What needs to be done: Pull every line that includes the word "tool" out of the data below and copy it.

Given data:
--*--
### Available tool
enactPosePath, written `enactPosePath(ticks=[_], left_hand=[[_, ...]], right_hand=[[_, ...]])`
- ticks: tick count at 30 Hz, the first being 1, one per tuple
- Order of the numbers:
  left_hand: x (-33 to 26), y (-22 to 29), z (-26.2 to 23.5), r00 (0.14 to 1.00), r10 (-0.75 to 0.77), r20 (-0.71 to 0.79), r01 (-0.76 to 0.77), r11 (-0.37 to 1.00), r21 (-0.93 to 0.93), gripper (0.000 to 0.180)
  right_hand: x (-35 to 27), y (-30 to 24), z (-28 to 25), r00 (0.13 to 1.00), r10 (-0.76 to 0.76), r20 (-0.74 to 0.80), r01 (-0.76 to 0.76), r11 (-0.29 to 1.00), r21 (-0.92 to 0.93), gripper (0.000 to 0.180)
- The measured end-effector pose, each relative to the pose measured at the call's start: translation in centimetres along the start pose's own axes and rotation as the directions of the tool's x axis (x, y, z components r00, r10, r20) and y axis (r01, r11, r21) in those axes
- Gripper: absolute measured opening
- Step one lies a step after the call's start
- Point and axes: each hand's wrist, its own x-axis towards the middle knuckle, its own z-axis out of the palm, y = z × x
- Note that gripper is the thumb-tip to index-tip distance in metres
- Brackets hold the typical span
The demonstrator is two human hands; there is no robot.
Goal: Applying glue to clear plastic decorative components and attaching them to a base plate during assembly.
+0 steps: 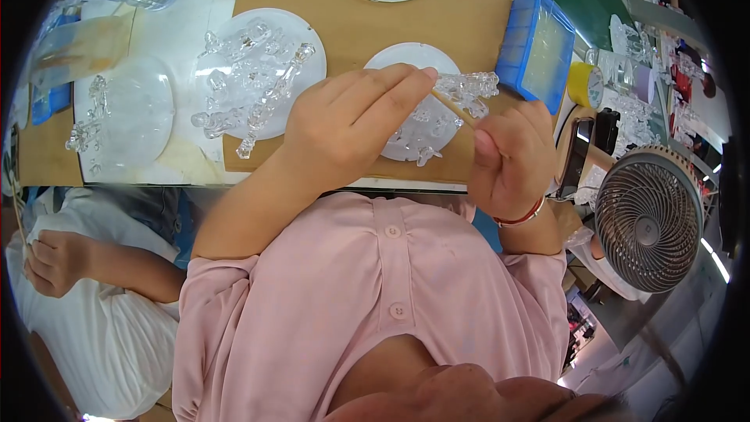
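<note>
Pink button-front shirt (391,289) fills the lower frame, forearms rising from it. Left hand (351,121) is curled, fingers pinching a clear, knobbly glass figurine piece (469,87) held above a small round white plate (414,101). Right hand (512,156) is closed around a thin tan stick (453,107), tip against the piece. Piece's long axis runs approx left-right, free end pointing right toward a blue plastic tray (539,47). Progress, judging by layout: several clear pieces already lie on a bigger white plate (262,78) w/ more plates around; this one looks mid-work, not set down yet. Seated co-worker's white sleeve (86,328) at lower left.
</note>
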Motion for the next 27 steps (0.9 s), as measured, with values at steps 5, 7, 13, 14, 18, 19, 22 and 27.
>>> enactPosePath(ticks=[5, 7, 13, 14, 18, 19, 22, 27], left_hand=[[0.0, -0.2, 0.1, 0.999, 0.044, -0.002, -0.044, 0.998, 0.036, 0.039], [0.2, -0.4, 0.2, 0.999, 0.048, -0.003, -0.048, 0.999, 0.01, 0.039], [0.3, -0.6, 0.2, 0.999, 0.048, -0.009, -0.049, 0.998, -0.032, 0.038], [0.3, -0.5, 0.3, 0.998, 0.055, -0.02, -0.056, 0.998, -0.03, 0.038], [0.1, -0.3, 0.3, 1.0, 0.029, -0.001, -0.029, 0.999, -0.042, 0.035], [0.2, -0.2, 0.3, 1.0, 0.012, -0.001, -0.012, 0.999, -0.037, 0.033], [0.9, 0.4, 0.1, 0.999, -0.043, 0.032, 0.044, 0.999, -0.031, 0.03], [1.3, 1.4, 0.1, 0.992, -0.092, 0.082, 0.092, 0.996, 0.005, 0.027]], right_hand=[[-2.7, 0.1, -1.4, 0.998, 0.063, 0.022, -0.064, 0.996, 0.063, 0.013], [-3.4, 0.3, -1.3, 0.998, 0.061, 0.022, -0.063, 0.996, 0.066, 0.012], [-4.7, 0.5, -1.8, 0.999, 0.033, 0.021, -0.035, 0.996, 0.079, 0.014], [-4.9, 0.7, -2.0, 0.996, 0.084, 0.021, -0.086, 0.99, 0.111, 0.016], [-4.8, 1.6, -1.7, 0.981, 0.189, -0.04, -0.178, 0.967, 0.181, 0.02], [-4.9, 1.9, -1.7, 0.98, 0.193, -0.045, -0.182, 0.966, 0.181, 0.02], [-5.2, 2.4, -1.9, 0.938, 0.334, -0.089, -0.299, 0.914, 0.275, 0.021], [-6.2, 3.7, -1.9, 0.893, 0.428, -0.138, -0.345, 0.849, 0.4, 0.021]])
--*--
Solution to this task:
### Available tool
- The measured end-effector pose, each relative to the pose measured at the call's start: translation in centimetres along the start pose's own axes and rotation as the directions of the tool's x axis (x, y, z components r00, r10, r20) and y axis (r01, r11, r21) in those axes

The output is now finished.